* _What you are asked to do_:
Records follow. Print exactly the lines from the one that has "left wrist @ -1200" through the one that has "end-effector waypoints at", inclusive, and omit the pictures.

* _Records_:
====================
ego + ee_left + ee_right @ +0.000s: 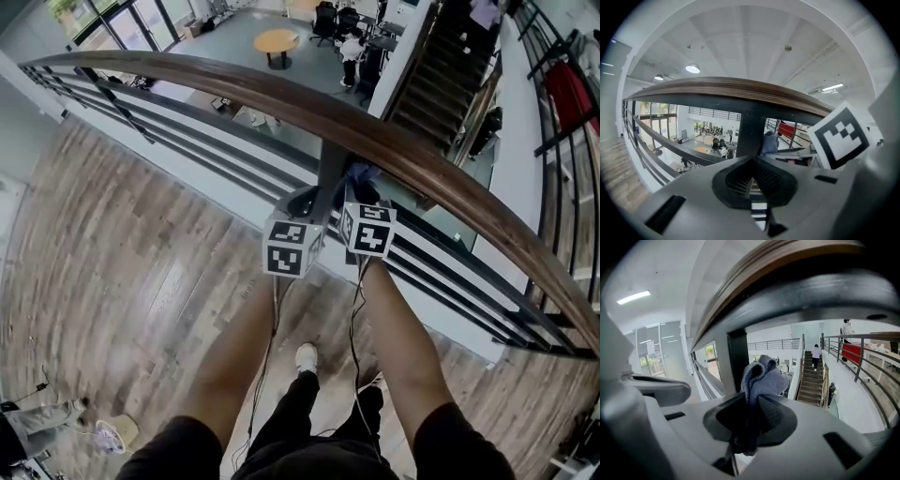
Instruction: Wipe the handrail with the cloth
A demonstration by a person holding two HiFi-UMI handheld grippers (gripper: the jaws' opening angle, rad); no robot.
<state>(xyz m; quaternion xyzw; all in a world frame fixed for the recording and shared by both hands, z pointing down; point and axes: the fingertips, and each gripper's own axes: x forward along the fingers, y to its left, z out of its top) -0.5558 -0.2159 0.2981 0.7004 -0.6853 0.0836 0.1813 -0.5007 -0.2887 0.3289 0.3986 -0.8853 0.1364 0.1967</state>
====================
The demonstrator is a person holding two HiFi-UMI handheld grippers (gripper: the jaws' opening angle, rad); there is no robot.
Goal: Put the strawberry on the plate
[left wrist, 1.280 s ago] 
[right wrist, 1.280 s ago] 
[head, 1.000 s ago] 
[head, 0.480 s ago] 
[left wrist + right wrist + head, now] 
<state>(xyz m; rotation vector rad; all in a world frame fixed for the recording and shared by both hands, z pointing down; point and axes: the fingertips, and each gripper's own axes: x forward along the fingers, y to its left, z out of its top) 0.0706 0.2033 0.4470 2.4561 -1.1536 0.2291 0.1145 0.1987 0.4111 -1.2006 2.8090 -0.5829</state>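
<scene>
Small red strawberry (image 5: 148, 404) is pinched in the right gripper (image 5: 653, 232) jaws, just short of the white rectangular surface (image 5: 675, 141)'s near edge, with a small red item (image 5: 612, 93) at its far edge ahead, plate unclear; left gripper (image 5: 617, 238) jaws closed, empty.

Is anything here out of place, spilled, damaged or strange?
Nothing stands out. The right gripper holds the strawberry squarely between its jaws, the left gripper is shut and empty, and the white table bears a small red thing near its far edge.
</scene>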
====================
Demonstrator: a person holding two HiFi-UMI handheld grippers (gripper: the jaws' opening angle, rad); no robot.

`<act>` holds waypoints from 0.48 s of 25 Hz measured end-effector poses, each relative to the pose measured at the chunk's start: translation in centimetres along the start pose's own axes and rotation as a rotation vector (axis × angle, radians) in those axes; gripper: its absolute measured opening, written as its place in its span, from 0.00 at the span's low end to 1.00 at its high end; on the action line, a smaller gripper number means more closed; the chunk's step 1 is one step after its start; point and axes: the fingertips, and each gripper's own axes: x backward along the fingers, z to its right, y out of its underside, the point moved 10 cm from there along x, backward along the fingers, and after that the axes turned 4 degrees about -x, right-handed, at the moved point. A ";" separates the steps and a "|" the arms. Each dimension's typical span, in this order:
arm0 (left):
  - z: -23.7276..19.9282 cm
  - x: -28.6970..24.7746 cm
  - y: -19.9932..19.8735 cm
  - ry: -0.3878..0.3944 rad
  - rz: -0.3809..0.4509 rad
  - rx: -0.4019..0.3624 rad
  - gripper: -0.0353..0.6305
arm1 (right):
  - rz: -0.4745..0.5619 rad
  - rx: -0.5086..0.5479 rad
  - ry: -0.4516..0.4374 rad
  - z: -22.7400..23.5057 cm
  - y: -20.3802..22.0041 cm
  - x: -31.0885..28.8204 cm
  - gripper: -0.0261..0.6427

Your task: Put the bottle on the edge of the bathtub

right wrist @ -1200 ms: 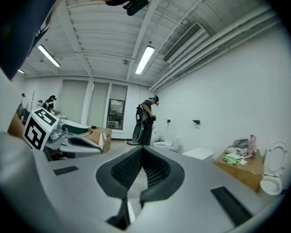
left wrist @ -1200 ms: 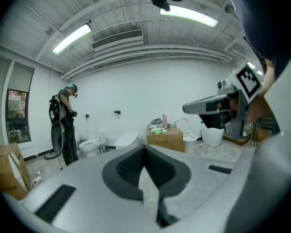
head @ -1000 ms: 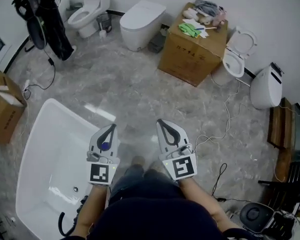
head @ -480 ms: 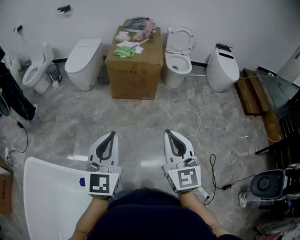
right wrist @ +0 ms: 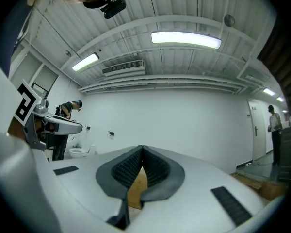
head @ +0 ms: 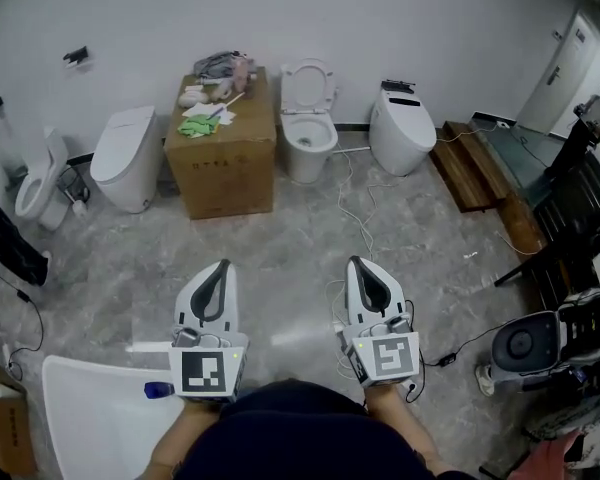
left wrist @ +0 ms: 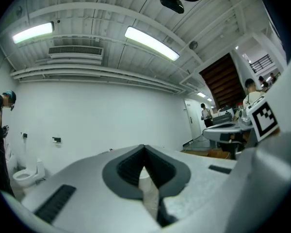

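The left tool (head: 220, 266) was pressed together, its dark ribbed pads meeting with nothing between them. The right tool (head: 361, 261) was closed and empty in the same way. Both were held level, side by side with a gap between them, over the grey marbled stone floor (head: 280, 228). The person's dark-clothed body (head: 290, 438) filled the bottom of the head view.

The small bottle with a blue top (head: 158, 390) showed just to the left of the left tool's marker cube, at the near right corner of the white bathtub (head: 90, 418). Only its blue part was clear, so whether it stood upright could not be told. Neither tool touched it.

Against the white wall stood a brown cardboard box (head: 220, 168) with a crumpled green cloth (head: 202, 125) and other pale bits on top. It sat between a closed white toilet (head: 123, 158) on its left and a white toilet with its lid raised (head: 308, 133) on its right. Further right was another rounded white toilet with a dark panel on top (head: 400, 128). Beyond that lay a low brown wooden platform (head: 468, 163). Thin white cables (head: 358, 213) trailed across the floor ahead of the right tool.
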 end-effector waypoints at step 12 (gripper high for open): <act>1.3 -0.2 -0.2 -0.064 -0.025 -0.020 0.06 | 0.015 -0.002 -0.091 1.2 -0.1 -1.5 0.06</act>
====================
* _Answer below_:
left wrist @ -1200 ms: 
head @ -1000 ms: 
head @ -480 ms: 
right wrist @ +0 ms: 
head @ +0 ms: 
left wrist @ +0 ms: 

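The left tool (head: 220, 266) was pressed together, its dark ribbed pads meeting with nothing between them. The right tool (head: 361, 261) was closed and empty in the same way. Both were held level, side by side with a gap between them, over the grey marbled stone floor (head: 280, 228). The person's dark-clothed body (head: 290, 438) filled the bottom of the head view.

The small bottle with a blue top (head: 158, 390) showed just to the left of the left tool's marker cube, at the near right corner of the white bathtub (head: 90, 418). Only its blue part was clear, so whether it stood upright could not be told. Neither tool touched it.

Against the white wall stood a brown cardboard box (head: 220, 168) with a crumpled green cloth (head: 202, 125) and other pale bits on top. It sat between a closed white toilet (head: 123, 158) on its left and a white toilet with its lid raised (head: 308, 133) on its right. Further right was another rounded white toilet with a dark panel on top (head: 400, 128). Beyond that lay a low brown wooden platform (head: 468, 163). Thin white cables (head: 358, 213) trailed across the floor ahead of the right tool.
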 end-effector waypoints at step 12 (gripper high for open): <act>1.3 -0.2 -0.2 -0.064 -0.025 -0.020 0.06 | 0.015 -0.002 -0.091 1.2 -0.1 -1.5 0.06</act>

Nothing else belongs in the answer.